(RECORDS PROVIDED begins)
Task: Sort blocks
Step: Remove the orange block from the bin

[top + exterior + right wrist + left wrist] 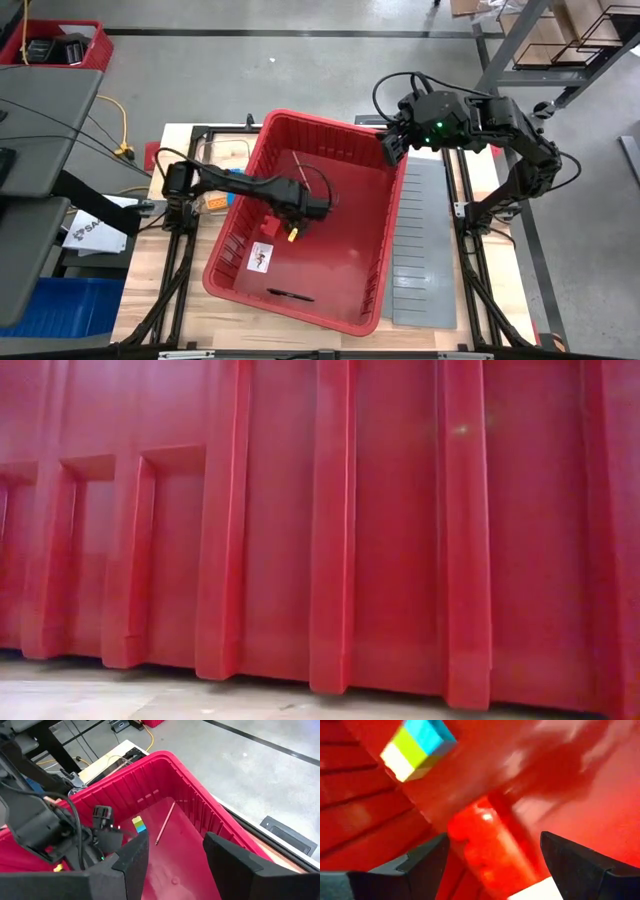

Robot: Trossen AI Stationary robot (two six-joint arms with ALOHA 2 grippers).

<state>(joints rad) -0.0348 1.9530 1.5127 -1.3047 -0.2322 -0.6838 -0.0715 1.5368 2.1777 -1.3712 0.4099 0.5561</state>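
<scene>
Your left gripper (297, 222) is down inside the red bin (375, 290), low over the floor near its middle; jaws stand wide apart with nothing clamped; in the left wrist view a red block (482, 845) sits on the bin floor between the two fingers (427, 857), not yet pinched; looks like you're lined up to close on it. A stacked block (417, 747), blue over yellow-green over white, lies just beyond the red one, ahead of the gripper and apart from it; same stack shows in the right wrist view (139, 825) near the left gripper. A small yellow block (293, 237) sits just beside the left gripper in the high view; can't tell if it touches.

Your right gripper (390, 148) hangs over the bin's far right rim, partly open, empty; probably parked there to keep clear and give a look into the bin. A thin stick (165, 823) lies on the bin floor, plus a small card (261, 256) and a dark pen-like thing (290, 295). The bin sits skewed on the counter (150, 300); grey slotted sheet (425, 250) lies just beside it on the right, likely for sorting onto.
</scene>
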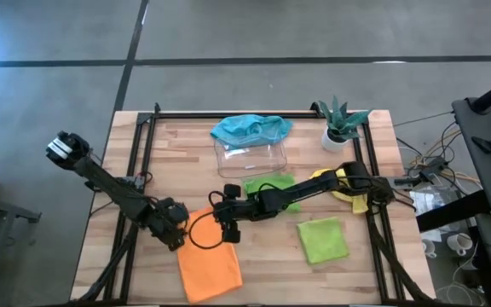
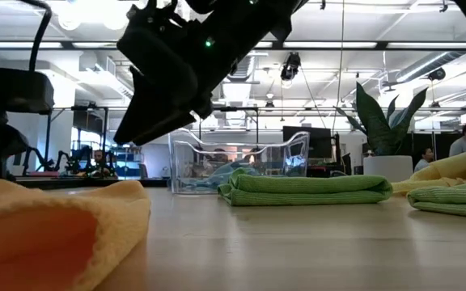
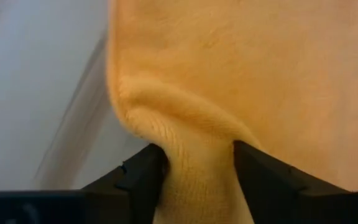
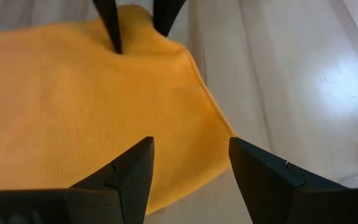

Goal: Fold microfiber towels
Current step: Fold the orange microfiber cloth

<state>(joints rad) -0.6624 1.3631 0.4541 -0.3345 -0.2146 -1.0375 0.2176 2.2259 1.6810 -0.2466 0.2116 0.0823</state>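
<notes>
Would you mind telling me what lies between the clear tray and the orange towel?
In the high view, the right arm and a folded green towel lie between the tray and the orange towel.

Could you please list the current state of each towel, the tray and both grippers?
orange towel: spread flat, one edge pinched
left gripper: shut on orange towel
right gripper: open above orange towel
teal towel: crumpled on the tray
clear tray: upright
lime towel: folded flat
second lime towel: folded, partly under the right arm
yellow towel: mostly hidden
</notes>
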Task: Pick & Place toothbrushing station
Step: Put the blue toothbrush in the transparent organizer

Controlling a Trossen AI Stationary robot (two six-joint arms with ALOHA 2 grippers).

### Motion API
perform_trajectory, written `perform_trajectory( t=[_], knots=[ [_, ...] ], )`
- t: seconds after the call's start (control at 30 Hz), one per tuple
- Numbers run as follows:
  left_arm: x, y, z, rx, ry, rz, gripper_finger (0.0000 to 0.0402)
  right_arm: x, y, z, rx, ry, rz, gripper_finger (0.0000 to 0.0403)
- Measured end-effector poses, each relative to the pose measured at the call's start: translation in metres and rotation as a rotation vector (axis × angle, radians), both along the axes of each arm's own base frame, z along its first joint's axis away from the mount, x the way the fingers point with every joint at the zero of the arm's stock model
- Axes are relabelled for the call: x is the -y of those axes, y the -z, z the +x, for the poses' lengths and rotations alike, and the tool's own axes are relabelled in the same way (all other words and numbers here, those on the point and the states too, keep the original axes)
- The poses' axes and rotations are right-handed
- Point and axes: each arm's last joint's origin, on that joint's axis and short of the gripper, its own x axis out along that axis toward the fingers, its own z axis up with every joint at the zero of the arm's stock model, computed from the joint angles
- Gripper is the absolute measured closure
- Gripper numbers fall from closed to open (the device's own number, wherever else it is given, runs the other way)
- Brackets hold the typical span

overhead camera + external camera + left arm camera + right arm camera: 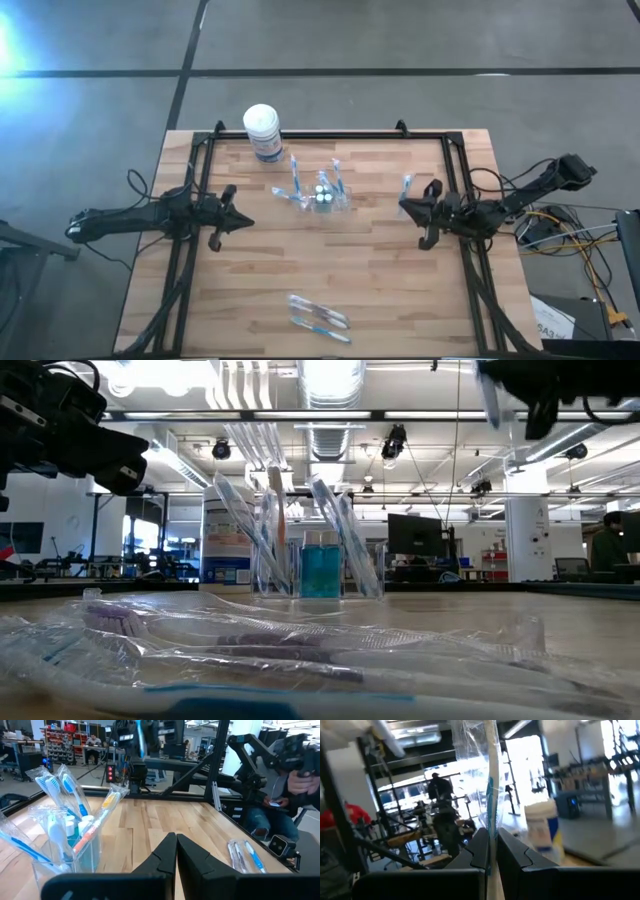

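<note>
A small clear plastic cup [323,198] stands on the wooden table [380,270], a bit toward the far side. Several wrapped blue-and-white toothbrushes [70,795] stick up out of the cup, and some tiny white-capped pieces [322,190] sit inside it.

The right gripper [408,205] is to the right of the cup, well apart from it. Its two fingers [481,851] are pinched tight on one wrapped toothbrush [492,780], which stands straight up between them.

The left gripper [244,224] is to the left of the cup, a little nearer the front. Its fingers [165,857] are pressed together with nothing in them.

More wrapped toothbrushes [318,316] lie flat at the front edge, far from the cup. A white-lidded tub with a blue label [263,132] stands behind the cup to the left, by the back edge.
</note>
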Motion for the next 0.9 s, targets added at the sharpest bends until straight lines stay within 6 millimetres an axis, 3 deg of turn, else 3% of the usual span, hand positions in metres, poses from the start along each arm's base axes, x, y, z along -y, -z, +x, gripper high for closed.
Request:
perform_trajectory(
  t=[0.27, 0.47, 0.9],
  knots=[
    [0.000, -0.003, 0.000, 0.030, 0.002, -0.026, 0.0385, -0.014, -0.035, 0.031, -0.024, 0.006, -0.143, 0.0390],
    [0.001, -0.010, 0.000, 0.092, 0.043, -0.044, 0.0379, -0.016, -0.031, 0.066, -0.082, -0.039, -0.169, 0.0390],
    [0.002, -0.050, 0.003, 0.185, 0.074, -0.004, 0.0272, -0.016, -0.033, 0.162, -0.113, -0.139, -0.263, 0.0390]
  ],
)
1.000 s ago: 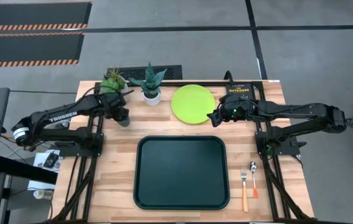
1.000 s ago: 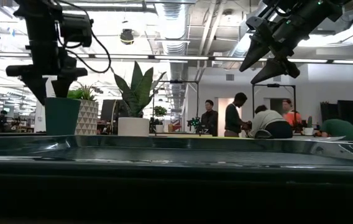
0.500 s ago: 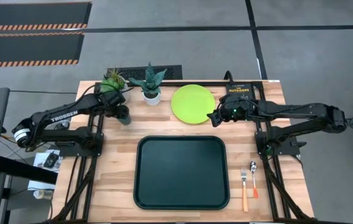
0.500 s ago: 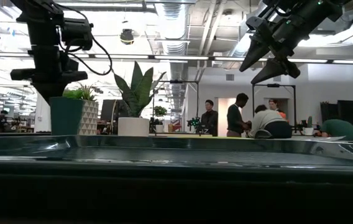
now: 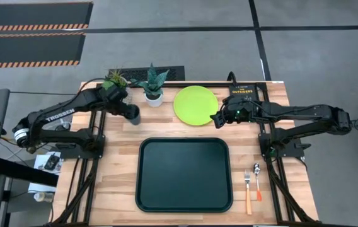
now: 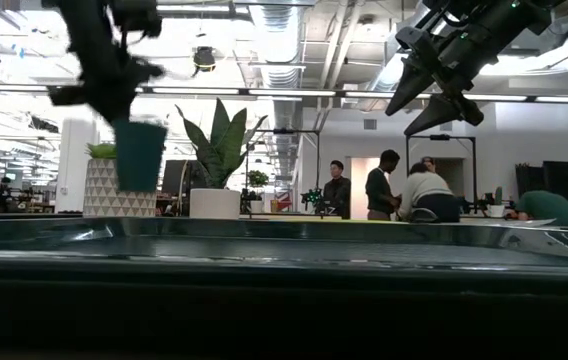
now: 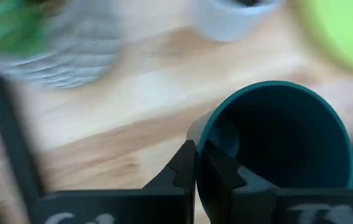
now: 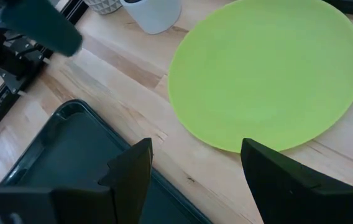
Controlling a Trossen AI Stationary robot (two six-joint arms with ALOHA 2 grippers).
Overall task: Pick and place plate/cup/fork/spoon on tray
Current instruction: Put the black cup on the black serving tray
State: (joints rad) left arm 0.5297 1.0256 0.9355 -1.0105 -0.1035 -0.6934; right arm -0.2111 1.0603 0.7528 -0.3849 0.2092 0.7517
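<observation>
- Since 1 s ago, my left gripper has lifted the cup, clamped by its wall, toward the tray.
- Thin rim grip: I fear it tilting or slipping.
- Right gripper hovers, fingers apart, by the plate.

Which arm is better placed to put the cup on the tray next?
Left. Its gripper is shut on the cup, lifted off the table near the tray. The right gripper hovers open by the plate.
</observation>
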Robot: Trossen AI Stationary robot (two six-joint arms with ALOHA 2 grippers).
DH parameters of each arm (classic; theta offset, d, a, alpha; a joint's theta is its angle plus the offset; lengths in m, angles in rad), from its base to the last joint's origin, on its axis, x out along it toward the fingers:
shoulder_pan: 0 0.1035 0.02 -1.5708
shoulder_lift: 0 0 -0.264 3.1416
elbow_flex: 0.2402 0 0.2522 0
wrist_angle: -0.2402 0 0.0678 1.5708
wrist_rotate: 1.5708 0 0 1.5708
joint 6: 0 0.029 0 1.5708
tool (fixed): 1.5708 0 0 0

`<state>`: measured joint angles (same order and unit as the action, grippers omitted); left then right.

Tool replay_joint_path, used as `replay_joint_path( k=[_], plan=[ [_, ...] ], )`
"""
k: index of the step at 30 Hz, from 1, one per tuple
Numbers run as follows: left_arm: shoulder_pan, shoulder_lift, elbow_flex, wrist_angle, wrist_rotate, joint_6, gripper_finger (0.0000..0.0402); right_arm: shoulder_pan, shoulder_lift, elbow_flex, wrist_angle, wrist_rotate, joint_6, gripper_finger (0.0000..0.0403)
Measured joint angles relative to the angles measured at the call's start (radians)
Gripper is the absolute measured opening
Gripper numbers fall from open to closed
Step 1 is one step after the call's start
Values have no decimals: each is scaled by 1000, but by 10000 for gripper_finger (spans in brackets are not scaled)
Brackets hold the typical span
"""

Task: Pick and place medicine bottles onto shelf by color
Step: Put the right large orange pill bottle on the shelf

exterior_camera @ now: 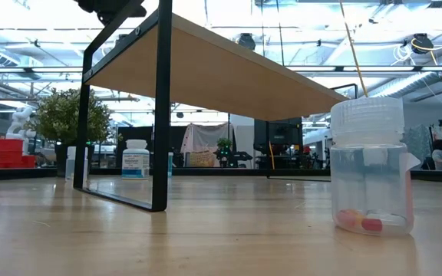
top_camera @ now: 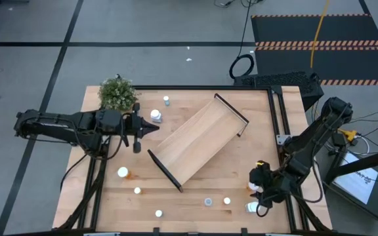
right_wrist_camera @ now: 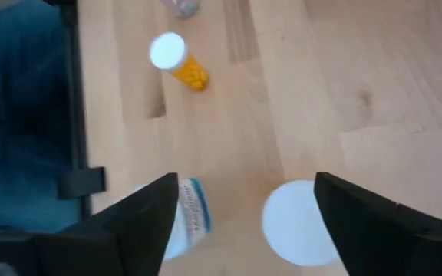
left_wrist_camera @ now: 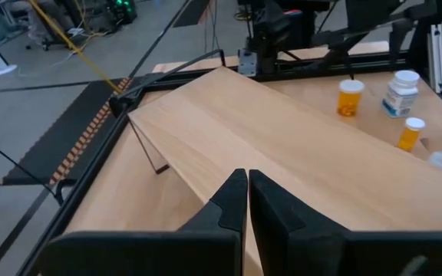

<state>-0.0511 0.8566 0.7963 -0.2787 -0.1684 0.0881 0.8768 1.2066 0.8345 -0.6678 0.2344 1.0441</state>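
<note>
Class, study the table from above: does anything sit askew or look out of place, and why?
The shelf lies diagonally across the table, not square with its edges. The medicine bottles are not on it: they stand scattered on the tabletop, such as a white one near the plant. Nothing looks spilled or damaged.

- The shelf (top_camera: 197, 139) lies slantwise across the middle of the counter (top_camera: 195, 210), blocking a straight path between the two sides.
- A green plant (top_camera: 117, 94) fills the far left corner.
- Small bottles (top_camera: 208, 201) are scattered along the near edge, with bare wood between them.
</note>
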Motion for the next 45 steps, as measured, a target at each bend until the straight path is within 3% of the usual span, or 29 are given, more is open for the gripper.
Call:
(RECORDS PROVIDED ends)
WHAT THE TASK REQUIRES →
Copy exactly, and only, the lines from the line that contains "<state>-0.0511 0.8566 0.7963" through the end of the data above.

SOLUTION TO THIS EXERCISE →
<state>-0.0511 0.8566 0.7963 -0.2787 -0.1684 0.0881 0.8768 1.2066 0.8345 -0.6678 0.2344 1.0441</state>
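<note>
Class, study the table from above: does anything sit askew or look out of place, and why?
The shelf lies diagonally across the table, not square with its edges. The medicine bottles are not on it: they stand scattered on the tabletop, such as a white one near the plant. Nothing looks spilled or damaged.

- The shelf (top_camera: 197, 139) lies slantwise across the middle of the counter (top_camera: 195, 210), blocking a straight path between the two sides.
- A green plant (top_camera: 117, 94) fills the far left corner.
- Small bottles (top_camera: 208, 201) are scattered along the near edge, with bare wood between them.
</note>
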Motion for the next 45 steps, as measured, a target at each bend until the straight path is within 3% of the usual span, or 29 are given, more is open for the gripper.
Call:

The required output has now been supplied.